Banks are connected to non-bank financial intermediation (NBFI) sector entities via loans, securities and derivatives exposures, as well as funding dependencies. Linkages with the NBFI sector expose banks to liquidity, market and credit risks.

Funding from NBFI entities would appear to be the most likely and strongest spillover channel, given that NBFI entities maintain their liquidity buffers primarily as deposits and very short-term repo transactions with banks. At the same time, direct credit exposures are smaller and are often related to NBFI entities associated with banking groups. Links with NBFI entities are highly concentrated in a small group of systemically important banks, whose sizeable capital and liquidity buffers are essential to mitigate spillover risks.

The elevated vulnerabilities in the NBFI sector, which have been flagged repeatedly in previous issues of the FSR, raise questions about the risk of spillovers to the euro area banking sector. Since the global financial crisis, growth in the euro area NBFI sector has far outstripped growth in its banking sector.[1] This trend has been beneficial in that it has led to a diversification of sources of finance in the economy, although the NBFI sector is marked by material liquidity and leverage risks. Banks have maintained their central role in financial markets as the main market-makers, clearing counterparties and gateways for NBFI entities. Recent episodes such as the failure of Archegos Capital Management have been idiosyncratic and largely contained, but they show that spillovers from such entities to banks may be material. This special feature examines the linkages which enable financial stress to be transmitted from the NBFI sector to banks, starting with asset-side exposures and funding dependencies, and followed by linkages in the derivatives markets and indirect linkages through overlapping securities portfolios.[2] The special feature identifies exposure concentrations and ranks the spillover channels in terms of their systemic relevance.

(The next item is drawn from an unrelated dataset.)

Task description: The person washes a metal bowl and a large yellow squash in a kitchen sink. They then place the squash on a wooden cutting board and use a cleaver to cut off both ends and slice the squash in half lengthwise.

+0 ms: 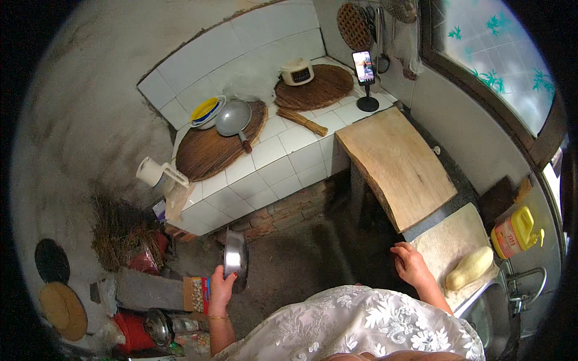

1 Euro area banks’ asset exposures to the NBFI sector

Banks’ asset exposures to NBFI entities are considerable and, on average, account for about 9% of significant institutions’ total assets. These asset-side exposures consist primarily of loans, with securities playing a more limited role (Chart B.1, panel a). The credit risk associated with these exposures tends to be low, thanks to the large share of collateralised lending in the loan exposure and investment grade-rated instruments in the securities holdings. Over the past three years, banks’ loans to NBFI entities and holdings of securities issued by NBFI entities have increased materially, even if at a slower pace than total assets. Large banks are more strongly linked to NBFI entities, as 80% of funding and about 90% of asset exposures are concentrated in fewer than 20 banks (Chart B.1, panel b).